One of her studies used several experimental techniques to examine nickel-based alloys with 27 chemical variations in order to identify the most promising candidates. She found that the microscopic structures of these alloy samples consisted of two distinct ‘phases’ (i.e., portions of a material in which all physical properties are identical because both the chemical composition and the three-dimensional spatial pattern of the atoms remain consistent throughout).
The two phases in Christofidou’s alloys had different chemical compositions yet nearly identical spatial patterns, one of which was a slightly shrunken version of the other pattern. Because only neutron beams could measure this size difference, she accessed the Canadian Neutron Beam Centre (CNBC) in 2014 and 2015 to determine the exact size variance between the two phases’ spatial patterns for each alloy. The findings, published in 2016, showed that the alloys with the greatest difference in pattern size were also the strongest. These results provided important insights into how chemical composition affects the desired properties of nickel-based alloys.

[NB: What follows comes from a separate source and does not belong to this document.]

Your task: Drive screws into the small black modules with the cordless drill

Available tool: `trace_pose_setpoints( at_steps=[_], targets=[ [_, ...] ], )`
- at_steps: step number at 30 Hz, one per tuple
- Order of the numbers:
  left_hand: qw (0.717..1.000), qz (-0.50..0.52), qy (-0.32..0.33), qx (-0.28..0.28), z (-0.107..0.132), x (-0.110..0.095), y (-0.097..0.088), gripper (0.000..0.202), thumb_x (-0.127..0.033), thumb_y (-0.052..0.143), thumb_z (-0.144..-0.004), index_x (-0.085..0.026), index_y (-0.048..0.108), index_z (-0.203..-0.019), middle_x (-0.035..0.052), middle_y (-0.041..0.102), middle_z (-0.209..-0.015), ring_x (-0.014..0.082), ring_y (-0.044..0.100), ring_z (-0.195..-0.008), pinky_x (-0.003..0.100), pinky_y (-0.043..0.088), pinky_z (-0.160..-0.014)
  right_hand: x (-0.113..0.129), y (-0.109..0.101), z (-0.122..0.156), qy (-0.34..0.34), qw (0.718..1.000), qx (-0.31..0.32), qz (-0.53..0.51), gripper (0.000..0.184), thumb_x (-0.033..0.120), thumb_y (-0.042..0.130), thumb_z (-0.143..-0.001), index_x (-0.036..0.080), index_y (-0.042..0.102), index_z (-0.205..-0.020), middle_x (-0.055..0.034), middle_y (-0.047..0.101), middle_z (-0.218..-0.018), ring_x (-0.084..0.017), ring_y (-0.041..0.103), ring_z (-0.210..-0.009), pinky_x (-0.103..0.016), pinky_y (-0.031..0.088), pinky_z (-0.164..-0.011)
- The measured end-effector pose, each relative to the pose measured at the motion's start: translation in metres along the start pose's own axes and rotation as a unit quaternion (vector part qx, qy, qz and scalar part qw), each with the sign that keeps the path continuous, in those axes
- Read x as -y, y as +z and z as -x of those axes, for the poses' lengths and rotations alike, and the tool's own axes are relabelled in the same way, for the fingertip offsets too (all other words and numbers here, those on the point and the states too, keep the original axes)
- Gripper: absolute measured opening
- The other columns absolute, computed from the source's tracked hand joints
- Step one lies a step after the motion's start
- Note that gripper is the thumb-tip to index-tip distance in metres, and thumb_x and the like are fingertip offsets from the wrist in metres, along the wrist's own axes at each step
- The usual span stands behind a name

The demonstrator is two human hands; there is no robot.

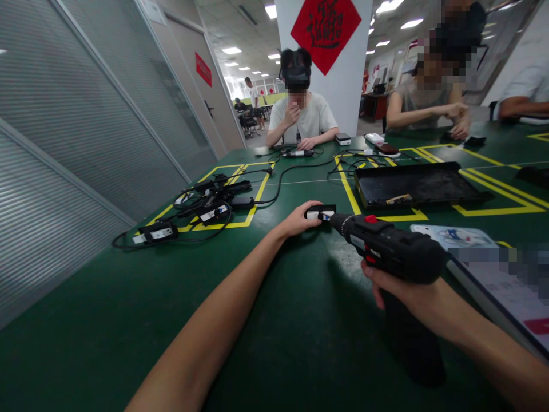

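Note:
My left hand (pixel 300 220) is stretched forward, its fingers closed around a small black power adapter (pixel 315 215) with a white label, steadying it on the green table. A black cordless drill (pixel 392 246) with red buttons is gripped in my right hand (pixel 412 294), with the fingers wrapped round its handle. The drill points left and away from me, and its chuck sits at the right end of the adapter. Whether the bit touches the adapter cannot be made out.
Several adapters with tangled black cables (pixel 214 197) lie at the left on yellow tape. A black tray (pixel 416 186) sits back right. A phone (pixel 454 236) and a notebook (pixel 493 286) lie near my right arm. Two people (pixel 302 114) (pixel 429 103) sit across the green table (pixel 128 320).

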State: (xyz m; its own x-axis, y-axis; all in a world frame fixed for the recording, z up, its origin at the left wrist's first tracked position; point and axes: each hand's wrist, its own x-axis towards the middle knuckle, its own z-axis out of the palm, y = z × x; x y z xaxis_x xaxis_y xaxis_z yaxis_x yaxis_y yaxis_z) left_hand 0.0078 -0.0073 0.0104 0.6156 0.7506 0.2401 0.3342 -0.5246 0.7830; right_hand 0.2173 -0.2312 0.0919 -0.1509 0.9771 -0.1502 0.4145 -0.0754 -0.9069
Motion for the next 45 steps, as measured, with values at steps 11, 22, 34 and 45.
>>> trace_pose_setpoints(
  at_steps=[11, 22, 34, 45],
  targets=[
    [1.000, 0.002, -0.012, 0.000, 0.0007, -0.0030, 0.0011, 0.055, -0.023, 0.061, -0.069, -0.016, 0.048, -0.123, 0.0061, 0.056, -0.116, 0.0191, 0.054, -0.099, 0.032, 0.043, -0.090, 0.0053, 0.0004, 0.0009, 0.005, 1.000, -0.009, 0.027, 0.024, 0.036, 0.048, -0.087, 0.022, 0.056, -0.069, 0.0014, 0.059, -0.058, -0.016, 0.056, -0.060, -0.031, 0.041, -0.062],
    [1.000, 0.019, -0.013, 0.001, 0.0006, -0.0009, 0.0016, 0.056, -0.024, 0.062, -0.069, -0.016, 0.048, -0.122, 0.0059, 0.057, -0.108, 0.0169, 0.055, -0.089, 0.029, 0.045, -0.080, 0.0001, -0.0005, 0.0025, -0.002, 0.997, -0.012, 0.072, 0.042, 0.043, 0.045, -0.088, 0.023, 0.055, -0.053, -0.0018, 0.061, -0.065, -0.020, 0.058, -0.072, -0.036, 0.043, -0.071],
    [1.000, 0.022, -0.006, -0.004, 0.0006, 0.0003, 0.0023, 0.055, -0.023, 0.062, -0.069, -0.016, 0.048, -0.122, 0.0058, 0.056, -0.107, 0.0171, 0.054, -0.090, 0.029, 0.044, -0.081, 0.0037, -0.0003, 0.0018, -0.009, 0.996, -0.017, 0.086, 0.039, 0.041, 0.045, -0.088, 0.023, 0.056, -0.054, 0.0002, 0.059, -0.060, -0.016, 0.055, -0.061, -0.031, 0.043, -0.064],
    [1.000, 0.000, -0.007, -0.003, 0.0010, -0.0046, 0.0007, 0.054, -0.023, 0.062, -0.069, -0.014, 0.049, -0.121, 0.0052, 0.056, -0.106, 0.0163, 0.053, -0.088, 0.027, 0.043, -0.081, 0.0036, 0.0005, 0.0004, -0.004, 0.996, -0.027, 0.090, 0.037, 0.040, 0.047, -0.087, 0.022, 0.057, -0.056, 0.0010, 0.060, -0.062, -0.014, 0.055, -0.061, -0.029, 0.042, -0.063]
  ],
)
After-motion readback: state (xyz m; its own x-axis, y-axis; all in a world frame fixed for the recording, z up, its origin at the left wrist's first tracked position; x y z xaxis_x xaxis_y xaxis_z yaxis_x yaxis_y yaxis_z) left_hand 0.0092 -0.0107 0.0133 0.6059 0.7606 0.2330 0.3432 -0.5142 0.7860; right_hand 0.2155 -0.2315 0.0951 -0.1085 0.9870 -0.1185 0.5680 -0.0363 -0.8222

Prof. Stone’s research team has since input the data into predictive computer models to identify other incremental changes that might lead to further improvements. Notably, this data has informed Rolls‑Royce’s recent decision to make, study, and apply to patent a new material. Rolls-Royce reports that this new material should provide a better balance of properties (e.g., mechanical strength and resistance to crack growth, deformation, and environmental damage) at elevated service temperatures (i.e., up to 800 °C) as compared to existing alloys.
Today, Christofidou is continuing her research on nickel-based alloys and is now fully funded by Rolls-Royce. She plans to return to the CNBC to examine more sample alloys under realistic operating temperatures in order to obtain some additional insights needed to fine-tune their performance.